Just as the Goths, Ostrogoths, Alans and other tribes devastated Rome.....”
-Report of a Mexican Committee on Foreign Relations, pg 135
David Weber Refighting the Alamo: Mythmaking and the Texas Revolution
Major Problems in Texas History

So clearly, during his own life Crockett was a subject of myth. So any battle involving him will be easier to deal with than the complex figure of Sam Houston. The defeat is celebrated because the example of heroic sacrifice is for some reason more powerful. There is a monument at Thermopylae which to paraphrase its actual content says 'O Stranger passing by, Tell Sparta that obedient to her laws here we lie'. The monument at Plataea is just a melted down column made of Persian weapons. It is more entertaining and grand a subject to speak of a battle involving the Persian King himself in a small mountain pass against an outnumbered Greek force than it is to discuss a battle involving more equal numbers being led by Mardonius, a mere general. Romans talked more about Cannae than Zama; more about Teutoberg Wald than Germanicus recovering the standards. Single events like battles, especially ones that involve last stands, are easier to focus on. So in that vein, the Alamo is an oversimplified example of the Texas revolution which lends itself to myth-making due to the self-sacrifice of the defenders involved. San Jacinto was a battle which was chosen by Houston after he had followed a Fabian strategy. Historians generally do not pay attention to battles fought in this manner, not even those of Fabius himself. Historians all wish they were poets; and they speak most eloquently about that which lends itself to myth and couplets more so than prose.

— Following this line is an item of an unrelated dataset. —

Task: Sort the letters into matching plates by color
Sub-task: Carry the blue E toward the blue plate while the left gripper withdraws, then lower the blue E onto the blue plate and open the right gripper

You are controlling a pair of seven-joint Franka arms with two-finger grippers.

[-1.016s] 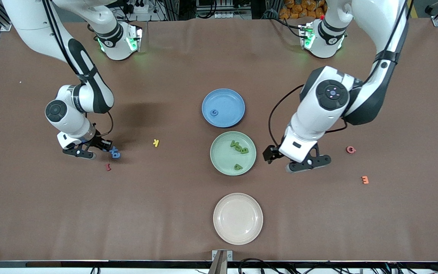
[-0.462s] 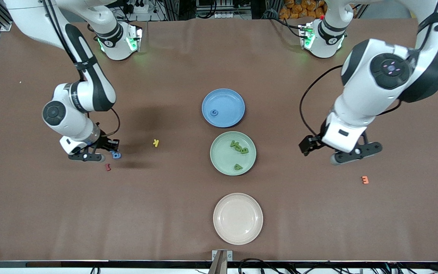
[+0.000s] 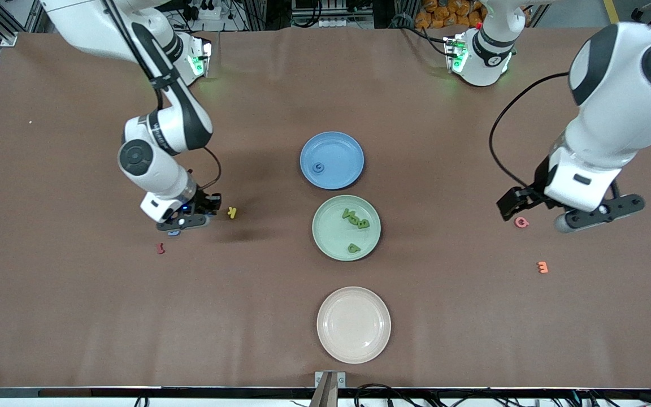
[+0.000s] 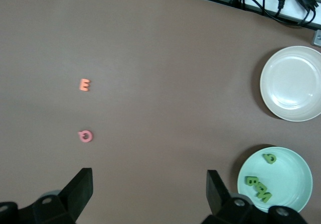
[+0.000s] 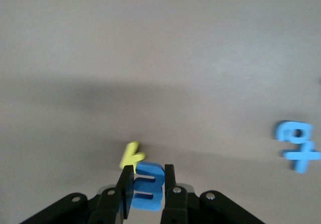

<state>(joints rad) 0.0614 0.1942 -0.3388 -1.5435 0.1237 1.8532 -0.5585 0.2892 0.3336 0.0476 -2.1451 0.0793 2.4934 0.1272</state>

The myth will change with the racial composition of Texas. It will never be an inversion of the White supremacy inherent in its older forms , but it will change to focus on a state rebelling against a tyrannical central government, especially with the emerging crises of the next decade appearing to be controversies over federalism on such issues as Obamacare, Gay Rights, the 2nd Amendment, Marijuana legalization and such.